Heute verklären die Leute, was 2011 los war. Sie reden lächelnd über diese Zeit, irgendwie hoffnungsvoll. Menschen mussten hinter Gitter, aber diese Gegend, in der wir leben, fühlt sich ohnehin schon an wie ein Gefängnis. Was damals passiert ist, hat uns die Hoffnung gegeben, dass wir Veränderungen erreichen können, wenn wir alle an einem Strang ziehen.
Ich habe inzwischen gelernt, mich mitzuteilen, aber viele haben das nicht.
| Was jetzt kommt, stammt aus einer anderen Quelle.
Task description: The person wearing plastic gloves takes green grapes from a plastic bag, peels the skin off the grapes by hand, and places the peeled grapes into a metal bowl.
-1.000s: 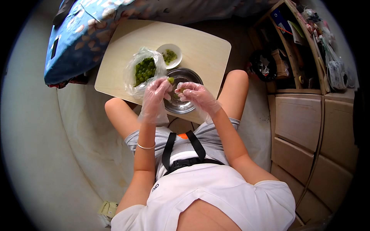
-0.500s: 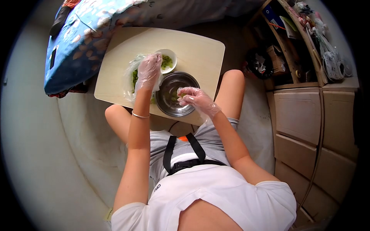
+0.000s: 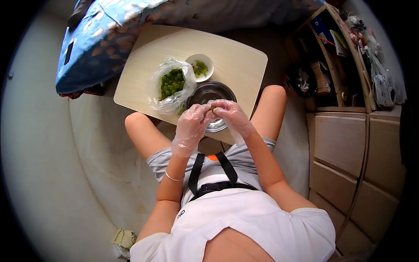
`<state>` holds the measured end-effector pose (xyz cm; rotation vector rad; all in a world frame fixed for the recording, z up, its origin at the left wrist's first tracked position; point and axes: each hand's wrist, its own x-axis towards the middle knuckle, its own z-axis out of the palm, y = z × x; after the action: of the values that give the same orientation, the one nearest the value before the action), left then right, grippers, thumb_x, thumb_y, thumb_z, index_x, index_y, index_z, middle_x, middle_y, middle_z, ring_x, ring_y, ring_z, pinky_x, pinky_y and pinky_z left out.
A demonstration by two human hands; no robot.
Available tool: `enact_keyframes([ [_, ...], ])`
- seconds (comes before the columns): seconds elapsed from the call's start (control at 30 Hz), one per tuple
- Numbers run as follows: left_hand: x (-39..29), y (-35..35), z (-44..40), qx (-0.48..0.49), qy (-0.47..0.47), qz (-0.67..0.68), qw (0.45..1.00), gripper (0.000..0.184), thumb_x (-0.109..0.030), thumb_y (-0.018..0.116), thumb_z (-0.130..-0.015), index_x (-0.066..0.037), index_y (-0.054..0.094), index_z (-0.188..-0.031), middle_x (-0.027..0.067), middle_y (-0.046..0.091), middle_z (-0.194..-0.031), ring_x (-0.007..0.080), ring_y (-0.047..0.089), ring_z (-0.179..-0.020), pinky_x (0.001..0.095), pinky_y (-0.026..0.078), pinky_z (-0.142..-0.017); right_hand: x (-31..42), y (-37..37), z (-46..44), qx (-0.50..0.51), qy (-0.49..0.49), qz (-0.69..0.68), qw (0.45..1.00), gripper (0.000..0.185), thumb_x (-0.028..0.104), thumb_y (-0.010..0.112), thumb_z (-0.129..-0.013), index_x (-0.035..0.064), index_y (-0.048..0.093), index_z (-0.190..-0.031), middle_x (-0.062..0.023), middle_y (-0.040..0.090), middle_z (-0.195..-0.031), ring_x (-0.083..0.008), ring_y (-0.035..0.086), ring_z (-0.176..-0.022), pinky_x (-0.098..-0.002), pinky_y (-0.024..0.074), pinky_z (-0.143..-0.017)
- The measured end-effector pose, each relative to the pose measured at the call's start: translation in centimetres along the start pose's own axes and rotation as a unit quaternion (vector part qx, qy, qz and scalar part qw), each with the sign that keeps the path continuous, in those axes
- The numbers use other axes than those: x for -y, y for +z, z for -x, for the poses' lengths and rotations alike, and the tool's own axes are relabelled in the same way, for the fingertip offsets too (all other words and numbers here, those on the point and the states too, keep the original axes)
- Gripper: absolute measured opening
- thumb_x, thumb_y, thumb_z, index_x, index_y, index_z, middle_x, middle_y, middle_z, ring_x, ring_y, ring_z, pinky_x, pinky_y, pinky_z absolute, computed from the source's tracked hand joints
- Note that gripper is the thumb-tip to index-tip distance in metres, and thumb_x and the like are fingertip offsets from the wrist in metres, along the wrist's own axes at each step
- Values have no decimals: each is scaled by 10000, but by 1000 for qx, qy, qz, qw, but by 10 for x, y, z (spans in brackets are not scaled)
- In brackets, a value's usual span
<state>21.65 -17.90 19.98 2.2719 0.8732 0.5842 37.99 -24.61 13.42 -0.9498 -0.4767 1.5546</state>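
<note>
My left hand (image 3: 192, 123) and my right hand (image 3: 231, 115), both in clear plastic gloves, meet over the near part of a steel bowl (image 3: 212, 90). Fingers of both hands are pinched around a small green grape (image 3: 213, 108), mostly covered by the fingertips. Left of the bowl, an open plastic bag (image 3: 188, 83) holds many green grapes (image 3: 172, 83). Behind the steel bowl stands a white bowl (image 3: 209, 64) with green scraps (image 3: 200, 68) in it. The inside of the steel bowl is partly hidden by my hands.
The low table (image 3: 144, 52) stands between my knees. Behind it on the left is a bed with a blue floral cover (image 3: 104, 39). On the right are a wooden shelf (image 3: 331, 65), a black-lined bin (image 3: 301, 81) and drawers (image 3: 339, 142). A pale packet (image 3: 124, 238) lies at lower left.
My left hand went to the white bowl, leaving the grape it held out of sight, then came back toward me and met my right hand over the steel bowl.
</note>
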Motion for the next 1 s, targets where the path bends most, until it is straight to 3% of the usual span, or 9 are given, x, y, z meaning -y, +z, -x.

In Zukunft brauchen die Menschen echte Mitbestimmung statt Unterdrückung und Opferrollen. Die Straßen haben ihre eigenen Systeme, eigene Anführer und Regeln. Nur werden die von den Mächtigen nicht anerkannt. Wir haben uns eine eigene Welt gebaut, weil wir das mussten, aber außerhalb dieser Welt dürfen wir nicht aufsteigen. Und wenn du nur mitspielst, weil man dich dazu zwingt, dann wartest du insgeheim immer auf eine Chance, aus dem Spiel auszubrechen.